All of lore.kernel.org
 help / color / mirror / Atom feed
From: Sean Nyekjaer <sean@geanix.com>
To: Boris Brezillon <boris.brezillon@collabora.com>
Cc: Miquel Raynal <miquel.raynal@bootlin.com>,
	Richard Weinberger <richard@nod.at>,
	Vignesh Raghavendra <vigneshr@ti.com>,
	Boris Brezillon <bbrezillon@kernel.org>,
	linux-mtd@lists.infradead.org, linux-kernel@vger.kernel.org
Subject: Re: [RFC PATCH] mtd: rawnand: use mutex to protect access while in suspend
Date: Fri, 8 Oct 2021 13:54:13 +0200	[thread overview]
Message-ID: <20211008115413.cbkdxv3mpmmkyvjx@skn-laptop> (raw)

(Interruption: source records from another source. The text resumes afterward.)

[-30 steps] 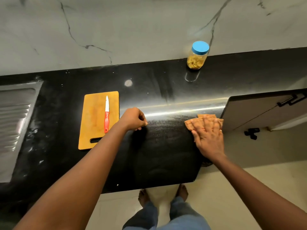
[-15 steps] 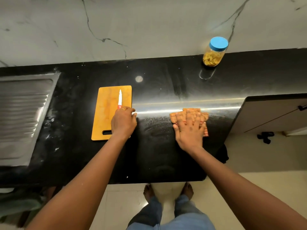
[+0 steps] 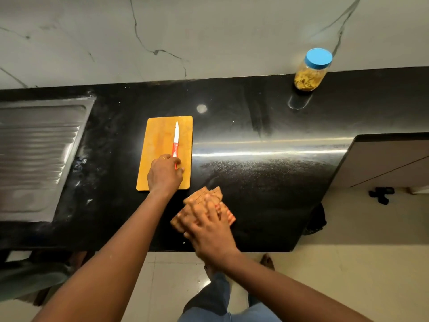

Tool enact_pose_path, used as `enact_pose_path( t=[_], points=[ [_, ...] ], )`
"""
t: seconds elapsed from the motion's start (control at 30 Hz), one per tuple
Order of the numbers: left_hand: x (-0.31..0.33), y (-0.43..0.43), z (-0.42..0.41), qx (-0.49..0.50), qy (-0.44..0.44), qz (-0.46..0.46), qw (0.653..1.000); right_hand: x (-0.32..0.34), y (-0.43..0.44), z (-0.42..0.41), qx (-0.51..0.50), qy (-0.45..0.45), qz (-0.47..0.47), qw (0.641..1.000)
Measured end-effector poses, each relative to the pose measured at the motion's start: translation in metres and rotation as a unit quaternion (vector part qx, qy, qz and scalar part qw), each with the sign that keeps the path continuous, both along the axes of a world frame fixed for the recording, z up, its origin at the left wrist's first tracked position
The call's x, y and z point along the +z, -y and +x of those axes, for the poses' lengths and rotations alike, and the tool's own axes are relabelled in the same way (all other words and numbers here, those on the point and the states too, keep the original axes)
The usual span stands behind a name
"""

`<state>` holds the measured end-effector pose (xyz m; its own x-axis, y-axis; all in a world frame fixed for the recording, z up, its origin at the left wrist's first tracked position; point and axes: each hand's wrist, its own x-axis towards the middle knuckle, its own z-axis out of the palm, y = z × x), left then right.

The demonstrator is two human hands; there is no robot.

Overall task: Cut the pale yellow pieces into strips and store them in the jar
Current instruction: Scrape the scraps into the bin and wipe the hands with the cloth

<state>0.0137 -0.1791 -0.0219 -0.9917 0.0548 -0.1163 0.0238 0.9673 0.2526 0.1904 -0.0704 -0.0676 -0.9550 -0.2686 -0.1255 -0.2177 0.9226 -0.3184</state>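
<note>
1. My left hand [image 3: 165,174] is gripping the knife [image 3: 176,138] on the board [image 3: 157,135].
2. My right hand [image 3: 209,231], fingers flat, is pressing the pieces [image 3: 200,194] on the counter [image 3: 267,182], at the board's 5 o'clock.
3. Best, I'm thinking: seating them fully on the board before cutting.

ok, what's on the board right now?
The knife, white blade pointing away. The left hand grips its red handle, hiding the handle's near end and the board beneath. No pieces show on it; they lie on the counter under the right hand.
</note>
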Motion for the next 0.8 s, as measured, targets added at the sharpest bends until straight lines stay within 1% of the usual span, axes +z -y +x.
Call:
enact_pose_path(
  t=[0.07, 0.13, 0.2, 0.27, 0.33, 0.4, 0.43, 0.57, 0.63, 0.7, 0.8],
  points=[
    [0.000, -0.001, -0.001, 0.003, -0.002, -0.008, 1.000, -0.001, 0.001, 0.014, 0.074, 0.001, 0.003, 0.997],
    [-0.001, -0.001, -0.002, 0.010, -0.007, -0.011, 1.000, 0.000, -0.020, 0.021, 0.141, -0.007, 0.017, 0.990],
    [-0.002, -0.003, -0.003, 0.013, -0.014, -0.011, 1.000, 0.000, -0.050, 0.026, 0.163, -0.015, 0.039, 0.986],
    [-0.001, -0.006, -0.003, 0.020, -0.020, -0.017, 0.999, -0.001, -0.082, 0.032, 0.130, -0.020, 0.054, 0.990],
    [0.001, -0.011, 0.001, 0.020, -0.035, -0.047, 0.998, 0.000, -0.112, 0.039, 0.081, -0.022, 0.059, 0.995],
    [0.000, -0.015, 0.007, 0.001, -0.056, -0.086, 0.995, 0.002, -0.141, 0.045, 0.039, -0.019, 0.070, 0.997],
    [-0.003, -0.018, 0.011, -0.011, -0.063, -0.091, 0.994, 0.004, -0.157, 0.048, 0.021, -0.017, 0.078, 0.997],
    [-0.013, -0.017, 0.020, -0.018, -0.072, -0.053, 0.996, 0.008, -0.209, 0.055, -0.038, -0.010, 0.115, 0.993],
    [-0.016, -0.013, 0.021, -0.023, -0.084, -0.040, 0.995, 0.009, -0.216, 0.056, -0.058, -0.004, 0.132, 0.989],
    [-0.019, -0.008, 0.022, -0.031, -0.090, -0.038, 0.995, 0.008, -0.204, 0.055, -0.081, -0.012, 0.131, 0.988],
    [-0.022, -0.006, 0.024, -0.046, -0.096, -0.037, 0.994, 0.005, -0.163, 0.043, -0.066, -0.017, 0.103, 0.992]
  ],
)
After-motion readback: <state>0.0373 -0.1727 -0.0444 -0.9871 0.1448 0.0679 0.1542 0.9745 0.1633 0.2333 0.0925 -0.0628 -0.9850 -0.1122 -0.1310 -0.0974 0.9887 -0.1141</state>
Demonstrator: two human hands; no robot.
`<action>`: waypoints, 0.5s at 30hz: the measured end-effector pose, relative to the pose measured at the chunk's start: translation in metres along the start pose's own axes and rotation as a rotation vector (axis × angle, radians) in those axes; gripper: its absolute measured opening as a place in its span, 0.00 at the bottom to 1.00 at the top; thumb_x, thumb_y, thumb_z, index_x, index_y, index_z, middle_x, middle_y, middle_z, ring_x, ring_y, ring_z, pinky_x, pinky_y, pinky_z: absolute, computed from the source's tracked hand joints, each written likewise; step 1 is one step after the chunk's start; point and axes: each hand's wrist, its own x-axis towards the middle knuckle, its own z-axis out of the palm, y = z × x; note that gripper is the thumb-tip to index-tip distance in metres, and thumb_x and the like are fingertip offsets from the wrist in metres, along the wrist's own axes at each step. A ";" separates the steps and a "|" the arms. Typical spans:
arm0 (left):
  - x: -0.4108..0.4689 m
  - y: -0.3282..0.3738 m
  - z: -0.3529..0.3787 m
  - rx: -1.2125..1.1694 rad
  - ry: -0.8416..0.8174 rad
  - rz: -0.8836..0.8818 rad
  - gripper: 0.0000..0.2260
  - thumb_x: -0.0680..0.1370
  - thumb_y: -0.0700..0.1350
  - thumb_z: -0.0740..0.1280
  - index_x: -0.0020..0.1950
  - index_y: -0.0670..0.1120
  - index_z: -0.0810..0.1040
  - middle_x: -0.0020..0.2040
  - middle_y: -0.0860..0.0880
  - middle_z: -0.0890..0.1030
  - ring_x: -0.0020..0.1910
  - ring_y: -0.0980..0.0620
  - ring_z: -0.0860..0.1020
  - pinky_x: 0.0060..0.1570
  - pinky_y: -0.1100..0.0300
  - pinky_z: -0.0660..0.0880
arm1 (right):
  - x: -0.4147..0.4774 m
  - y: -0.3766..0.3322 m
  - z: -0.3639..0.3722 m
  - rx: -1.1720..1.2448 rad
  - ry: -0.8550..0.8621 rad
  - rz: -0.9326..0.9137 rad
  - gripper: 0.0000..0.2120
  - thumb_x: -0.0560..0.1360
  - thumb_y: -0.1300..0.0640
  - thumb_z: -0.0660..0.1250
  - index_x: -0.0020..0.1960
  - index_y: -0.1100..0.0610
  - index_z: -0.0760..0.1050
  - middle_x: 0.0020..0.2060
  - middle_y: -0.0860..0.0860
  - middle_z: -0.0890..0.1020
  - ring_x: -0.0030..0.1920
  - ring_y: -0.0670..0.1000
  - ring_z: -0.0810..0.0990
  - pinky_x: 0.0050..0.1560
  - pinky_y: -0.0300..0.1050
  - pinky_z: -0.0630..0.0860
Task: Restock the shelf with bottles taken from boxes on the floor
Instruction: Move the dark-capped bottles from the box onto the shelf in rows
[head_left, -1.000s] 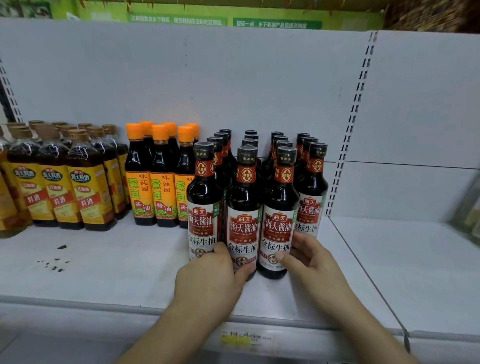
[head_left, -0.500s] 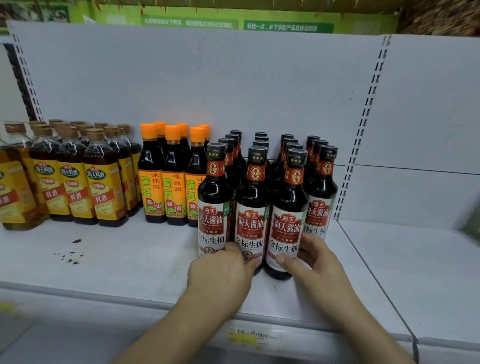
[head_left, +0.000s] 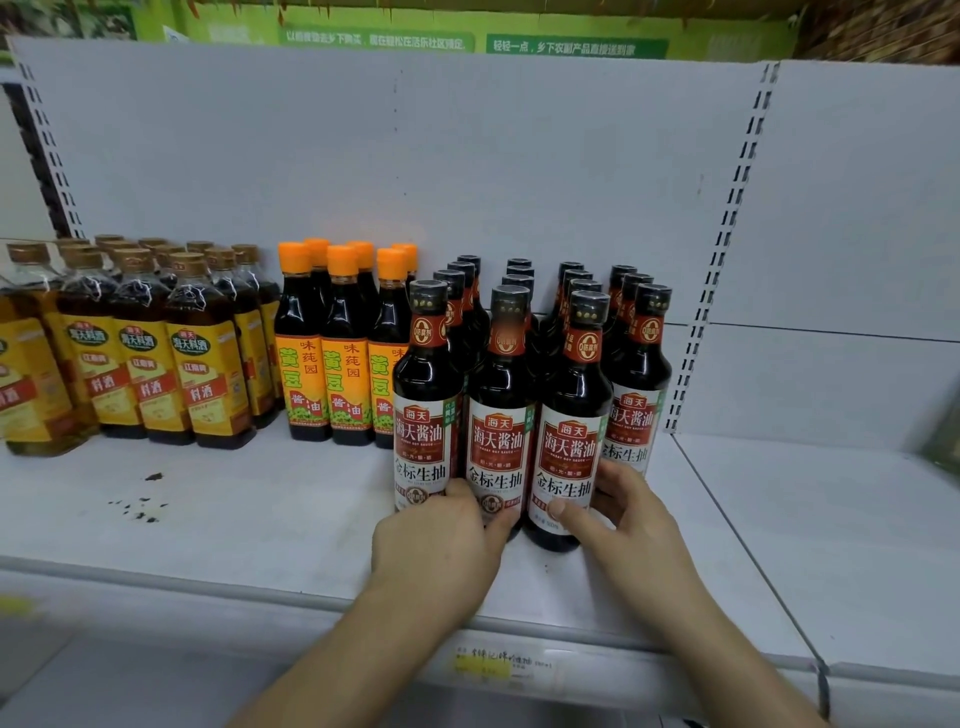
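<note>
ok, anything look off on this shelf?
Yes: dark specks lie scattered on the white shelf, in front of the yellow-label bottles, like crumbs or a dried spill. The soy sauce bottles stand upright, nothing toppled.

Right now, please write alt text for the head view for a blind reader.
The left hand grips the middle bottle and the right hand the right bottle, in the front row of soy sauce on a white shelf.

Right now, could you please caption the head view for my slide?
Left hand grips the middle front soy sauce bottle, right hand the right front soy sauce bottle, on a white shelf.
</note>
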 end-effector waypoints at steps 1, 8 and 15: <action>-0.001 -0.001 -0.001 -0.010 0.002 -0.004 0.24 0.81 0.70 0.52 0.59 0.51 0.71 0.53 0.53 0.82 0.53 0.49 0.81 0.41 0.57 0.68 | 0.000 0.000 0.000 -0.003 0.002 0.003 0.26 0.73 0.51 0.78 0.69 0.46 0.74 0.59 0.38 0.83 0.59 0.37 0.81 0.64 0.42 0.77; -0.011 -0.009 -0.006 -0.200 -0.006 -0.089 0.21 0.78 0.71 0.55 0.47 0.54 0.68 0.43 0.56 0.79 0.46 0.49 0.80 0.43 0.54 0.75 | 0.000 -0.001 -0.002 -0.007 0.026 0.032 0.26 0.72 0.51 0.79 0.67 0.44 0.74 0.58 0.39 0.83 0.58 0.40 0.82 0.62 0.44 0.77; -0.017 -0.026 -0.008 -0.690 -0.051 -0.221 0.17 0.76 0.68 0.65 0.44 0.54 0.75 0.39 0.55 0.80 0.41 0.52 0.79 0.43 0.53 0.78 | -0.016 -0.014 -0.002 -0.061 0.153 0.097 0.18 0.73 0.46 0.77 0.58 0.47 0.75 0.54 0.42 0.82 0.55 0.44 0.81 0.58 0.47 0.77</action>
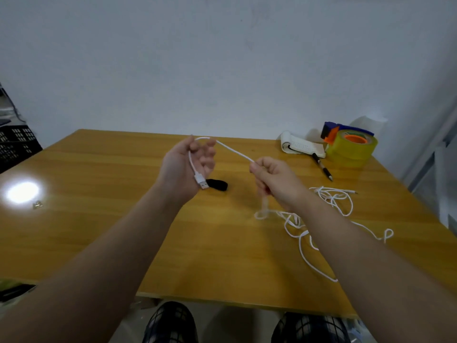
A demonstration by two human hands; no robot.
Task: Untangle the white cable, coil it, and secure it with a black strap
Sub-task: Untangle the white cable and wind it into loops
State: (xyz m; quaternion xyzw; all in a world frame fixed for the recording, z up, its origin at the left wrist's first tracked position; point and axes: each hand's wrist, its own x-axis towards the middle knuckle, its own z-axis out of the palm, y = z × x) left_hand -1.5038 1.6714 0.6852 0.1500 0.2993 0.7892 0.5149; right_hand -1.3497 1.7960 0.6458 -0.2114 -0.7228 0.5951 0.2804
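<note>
- Centrally, left hand [188, 164] holds the cable [232, 151] near its plug [200, 181].
- Right hand [277, 181] pinches it; the tangle lies lower right.
- Strap [218, 184] lies mid-table [99, 219].

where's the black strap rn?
Head view: the strap lies on the table, centre, just right of the USB plug hanging from the left hand.

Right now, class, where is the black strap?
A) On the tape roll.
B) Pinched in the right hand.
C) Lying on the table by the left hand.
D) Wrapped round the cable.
C: the black strap lies on the table beside the left hand, while that hand and the right hand hold the white cable.
</note>
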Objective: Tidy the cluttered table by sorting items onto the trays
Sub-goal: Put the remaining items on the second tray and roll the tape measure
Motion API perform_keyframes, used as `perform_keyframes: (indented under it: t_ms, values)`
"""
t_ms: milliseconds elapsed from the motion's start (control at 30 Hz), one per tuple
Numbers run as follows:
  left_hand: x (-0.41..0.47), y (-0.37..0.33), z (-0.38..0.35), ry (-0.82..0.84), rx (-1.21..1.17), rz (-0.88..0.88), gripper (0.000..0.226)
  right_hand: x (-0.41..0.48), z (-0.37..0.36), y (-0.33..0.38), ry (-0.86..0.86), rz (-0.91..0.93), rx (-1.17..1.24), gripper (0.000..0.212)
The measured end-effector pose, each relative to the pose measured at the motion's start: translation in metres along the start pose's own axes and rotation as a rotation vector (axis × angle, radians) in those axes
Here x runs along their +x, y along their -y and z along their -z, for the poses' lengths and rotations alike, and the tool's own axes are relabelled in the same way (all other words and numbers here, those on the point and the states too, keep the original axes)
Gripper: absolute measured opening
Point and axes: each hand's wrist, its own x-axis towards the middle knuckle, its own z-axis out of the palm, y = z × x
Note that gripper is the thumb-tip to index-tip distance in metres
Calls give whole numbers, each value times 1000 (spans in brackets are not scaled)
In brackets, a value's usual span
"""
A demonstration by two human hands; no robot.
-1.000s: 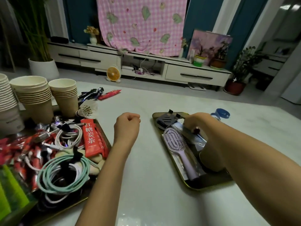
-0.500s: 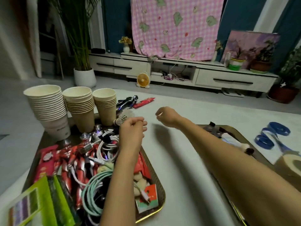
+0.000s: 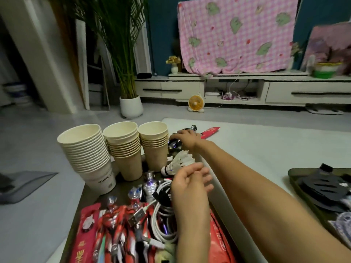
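At the far left of the counter stand three stacks of paper cups, at the back of the left tray, which is crowded with red toy figures, coiled white cables and red packets. A shuttlecock lies just beside the rightmost stack. The left hand hovers over the cables, its fingers loosely spread and holding nothing. Beyond it the right hand reaches across the body to the far edge, fingers curled down over a dark figure that lies off the tray, just right of the cups. Its long axis runs from near-left to far-right, towards a red sachet. The right hand is plainly the nearer one, and the left tray lies towards the body from it, so a short pull back should land the figure there. The right tray sits well apart.
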Motion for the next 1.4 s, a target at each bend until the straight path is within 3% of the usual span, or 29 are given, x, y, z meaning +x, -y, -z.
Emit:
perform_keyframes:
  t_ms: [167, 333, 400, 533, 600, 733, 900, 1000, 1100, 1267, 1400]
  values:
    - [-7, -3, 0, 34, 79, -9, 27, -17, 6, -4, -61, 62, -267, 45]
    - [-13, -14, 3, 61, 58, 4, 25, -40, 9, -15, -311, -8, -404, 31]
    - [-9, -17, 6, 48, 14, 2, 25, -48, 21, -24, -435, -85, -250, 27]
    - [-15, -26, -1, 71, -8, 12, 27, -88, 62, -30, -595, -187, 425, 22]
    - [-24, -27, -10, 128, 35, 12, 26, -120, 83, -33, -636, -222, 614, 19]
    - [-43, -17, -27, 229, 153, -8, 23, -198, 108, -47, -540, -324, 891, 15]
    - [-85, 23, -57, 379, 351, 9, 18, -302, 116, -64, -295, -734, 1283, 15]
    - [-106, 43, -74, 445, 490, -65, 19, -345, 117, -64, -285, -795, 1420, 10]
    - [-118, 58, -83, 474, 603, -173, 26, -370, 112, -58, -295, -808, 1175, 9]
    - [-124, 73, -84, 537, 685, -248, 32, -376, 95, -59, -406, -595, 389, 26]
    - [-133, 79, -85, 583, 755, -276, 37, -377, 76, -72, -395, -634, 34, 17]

In-Reply-To: <20211008132038.77231e2a@collabora.com>

On Fri, Oct 08, 2021 at 01:20:38PM +0200, Boris Brezillon wrote:
> Hi Sean,
> 
> On Fri, 8 Oct 2021 12:04:25 +0200
> Sean Nyekjaer <sean@geanix.com> wrote:
> 
> > On Thu, Oct 07, 2021 at 03:14:26PM +0200, Boris Brezillon wrote:
> > > On Thu, 7 Oct 2021 14:39:16 +0200
> > > Sean Nyekjaer <sean@geanix.com> wrote:
> > >   
> > > > > 
> > > > > wait_queue doesn't really describe what this waitqueue is used for
> > > > > (maybe resume_wq), and the suspended state should be here as well
> > > > > (actually, there's one already).    
> > > > 
> > > > I'll rename to something meaningful.  
> > > > > 
> > > > > Actually, what we need is a way to prevent the device from being
> > > > > suspended while accesses are still in progress, and new accesses from
> > > > > being queued if a suspend is pending. So, I think you need a readwrite
> > > > > lock here:
> > > > > 
> > > > > * take the lock in read mode for all IO accesses, check the
> > > > >   mtd->suspended value
> > > > >   - if true, release the lock, and wait (retry on wakeup)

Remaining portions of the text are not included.